### Task description
Replicate the data exactly, every line included.

### Data for this exercise

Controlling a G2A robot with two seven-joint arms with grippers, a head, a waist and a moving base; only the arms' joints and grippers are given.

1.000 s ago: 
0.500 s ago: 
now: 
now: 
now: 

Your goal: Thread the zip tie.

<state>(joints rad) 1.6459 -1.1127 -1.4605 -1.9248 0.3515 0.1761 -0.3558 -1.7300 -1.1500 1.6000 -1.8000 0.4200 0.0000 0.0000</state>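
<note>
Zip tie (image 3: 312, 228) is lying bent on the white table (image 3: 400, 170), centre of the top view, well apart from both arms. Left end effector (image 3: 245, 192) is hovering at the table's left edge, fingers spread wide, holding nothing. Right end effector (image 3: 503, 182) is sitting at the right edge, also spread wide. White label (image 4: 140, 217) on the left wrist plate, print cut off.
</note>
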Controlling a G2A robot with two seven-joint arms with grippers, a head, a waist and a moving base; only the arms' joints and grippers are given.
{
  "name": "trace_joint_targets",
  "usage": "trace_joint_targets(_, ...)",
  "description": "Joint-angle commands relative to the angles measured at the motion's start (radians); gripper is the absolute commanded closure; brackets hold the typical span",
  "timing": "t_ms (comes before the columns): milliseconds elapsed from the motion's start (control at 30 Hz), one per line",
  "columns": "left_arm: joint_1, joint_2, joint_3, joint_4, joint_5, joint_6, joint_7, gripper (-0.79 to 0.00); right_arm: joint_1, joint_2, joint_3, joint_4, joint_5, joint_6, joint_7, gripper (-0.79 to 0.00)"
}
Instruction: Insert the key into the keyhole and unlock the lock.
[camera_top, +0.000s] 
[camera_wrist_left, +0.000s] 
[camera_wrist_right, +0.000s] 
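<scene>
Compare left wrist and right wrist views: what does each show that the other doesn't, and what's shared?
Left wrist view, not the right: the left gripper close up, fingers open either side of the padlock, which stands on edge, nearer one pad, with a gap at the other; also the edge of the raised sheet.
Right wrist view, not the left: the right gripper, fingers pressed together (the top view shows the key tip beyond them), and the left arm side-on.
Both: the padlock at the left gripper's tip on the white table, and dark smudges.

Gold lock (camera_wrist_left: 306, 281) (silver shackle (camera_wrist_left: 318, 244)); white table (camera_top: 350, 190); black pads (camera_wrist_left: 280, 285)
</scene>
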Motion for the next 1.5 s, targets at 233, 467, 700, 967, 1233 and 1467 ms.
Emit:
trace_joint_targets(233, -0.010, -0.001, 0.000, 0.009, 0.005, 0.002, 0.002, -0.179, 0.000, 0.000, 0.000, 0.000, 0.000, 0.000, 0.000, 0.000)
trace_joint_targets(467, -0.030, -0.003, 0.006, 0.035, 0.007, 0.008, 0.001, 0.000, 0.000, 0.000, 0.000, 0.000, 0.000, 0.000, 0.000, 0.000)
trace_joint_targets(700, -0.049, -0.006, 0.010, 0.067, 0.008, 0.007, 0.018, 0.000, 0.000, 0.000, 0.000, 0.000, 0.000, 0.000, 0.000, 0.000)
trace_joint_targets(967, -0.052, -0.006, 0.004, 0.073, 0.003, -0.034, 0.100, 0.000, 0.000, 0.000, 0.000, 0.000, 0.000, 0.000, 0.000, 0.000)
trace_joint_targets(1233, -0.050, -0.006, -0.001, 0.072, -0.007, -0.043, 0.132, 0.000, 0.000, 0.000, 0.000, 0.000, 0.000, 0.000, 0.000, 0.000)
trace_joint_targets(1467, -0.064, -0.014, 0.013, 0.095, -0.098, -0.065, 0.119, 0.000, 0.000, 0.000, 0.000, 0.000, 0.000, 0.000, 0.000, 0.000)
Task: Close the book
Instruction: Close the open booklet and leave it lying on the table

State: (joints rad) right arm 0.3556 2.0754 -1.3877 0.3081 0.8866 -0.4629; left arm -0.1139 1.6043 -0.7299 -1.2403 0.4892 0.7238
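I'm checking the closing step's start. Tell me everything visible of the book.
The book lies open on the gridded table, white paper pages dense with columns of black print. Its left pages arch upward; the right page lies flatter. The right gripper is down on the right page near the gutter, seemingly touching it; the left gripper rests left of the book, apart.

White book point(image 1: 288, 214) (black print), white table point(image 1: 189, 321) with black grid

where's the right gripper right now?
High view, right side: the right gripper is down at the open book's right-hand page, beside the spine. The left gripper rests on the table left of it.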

### Result
Controlling a G2A robot with two seven-joint arms with grippers, a head, a waist and a moving base; only the arms' joints and grippers are given.

1.000 s ago: 
0.500 s ago: 
now: 
now: 
now: 

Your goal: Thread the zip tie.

<state>(joints rad) 1.6459 -1.1127 -1.4605 -1.9248 0.3515 0.1761 -0.3558 -1.7300 -1.1500 1.6000 -1.8000 0.4200 0.0000 0.0000</state>
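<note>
Zip tie (image 3: 312, 228) is lying bent on the white table (image 3: 400, 170), centre of the top view, well apart from both arms. Left end effector (image 3: 245, 192) is hovering at the table's left edge, fingers spread wide, holding nothing. Right end effector (image 3: 503, 182) is sitting at the right edge, also spread wide. White label (image 4: 140, 217) on the left wrist plate, print cut off.
</note>
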Controlling a G2A robot with two seven-joint arms with grippers, a head, a waist and a moving base; only the arms' joints and grippers are given.
{
  "name": "trace_joint_targets",
  "usage": "trace_joint_targets(_, ...)",
  "description": "Joint-angle commands relative to the angles measured at the motion's start (radians); gripper is the absolute commanded closure; brackets hold the typical span",
  "timing": "t_ms (comes before the columns): milliseconds elapsed from the motion's start (control at 30 Hz), one per line",
  "columns": "left_arm: joint_1, joint_2, joint_3, joint_4, joint_5, joint_6, joint_7, gripper (-0.79 to 0.00); right_arm: joint_1, joint_2, joint_3, joint_4, joint_5, joint_6, joint_7, gripper (-0.79 to 0.00)"
}
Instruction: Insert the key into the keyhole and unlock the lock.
[camera_top, +0.000s] 
[camera_wrist_left, +0.000s] 
[camera_wrist_right, +0.000s] 
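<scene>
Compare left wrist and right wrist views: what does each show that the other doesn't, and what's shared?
Left wrist view, not the right: the left gripper close up, fingers open either side of the padlock, which stands on edge, nearer one pad, with a gap at the other; also the edge of the raised sheet.
Right wrist view, not the left: the right gripper, fingers pressed together (the top view shows the key tip beyond them), and the left arm side-on.
Both: the padlock at the left gripper's tip on the white table, and dark smudges.

Gold lock (camera_wrist_left: 306, 281) (silver shackle (camera_wrist_left: 318, 244)); white table (camera_top: 350, 190); black pads (camera_wrist_left: 280, 285)
</scene>
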Motion for the next 1.5 s, targets at 233, 467, 700, 967, 1233 and 1467 ms.
Emit:
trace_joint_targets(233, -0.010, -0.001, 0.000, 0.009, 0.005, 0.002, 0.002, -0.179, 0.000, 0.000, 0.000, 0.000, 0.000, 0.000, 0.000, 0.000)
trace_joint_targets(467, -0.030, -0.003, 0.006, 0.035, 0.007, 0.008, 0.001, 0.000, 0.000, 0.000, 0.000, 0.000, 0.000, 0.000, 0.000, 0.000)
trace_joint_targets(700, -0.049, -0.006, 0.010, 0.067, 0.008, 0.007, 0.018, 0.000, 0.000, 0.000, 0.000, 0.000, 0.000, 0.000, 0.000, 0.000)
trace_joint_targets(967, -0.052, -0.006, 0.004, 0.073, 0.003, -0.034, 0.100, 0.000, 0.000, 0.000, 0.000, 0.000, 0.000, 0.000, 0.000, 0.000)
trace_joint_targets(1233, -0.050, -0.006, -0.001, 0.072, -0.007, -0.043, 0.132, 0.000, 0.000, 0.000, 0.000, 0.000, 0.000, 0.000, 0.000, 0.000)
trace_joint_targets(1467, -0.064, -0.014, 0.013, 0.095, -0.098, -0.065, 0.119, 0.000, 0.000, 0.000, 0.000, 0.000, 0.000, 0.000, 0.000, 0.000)
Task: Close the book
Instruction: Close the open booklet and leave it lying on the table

State: (joints rad) right arm 0.3556 2.0754 -1.3877 0.3081 0.8866 -0.4629; left arm -0.1139 1.6043 -0.7299 -1.2403 0.4892 0.7238
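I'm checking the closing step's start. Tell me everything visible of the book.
The book lies open on the gridded table, white paper pages dense with columns of black print. Its left pages arch upward; the right page lies flatter. The right gripper is down on the right page near the gutter, seemingly touching it; the left gripper rests left of the book, apart.

White book point(image 1: 288, 214) (black print), white table point(image 1: 189, 321) with black grid

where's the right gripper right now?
High view, right side: the right gripper is down at the open book's right-hand page, beside the spine. The left gripper rests on the table left of it.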

This response is complete, and nothing else is pending.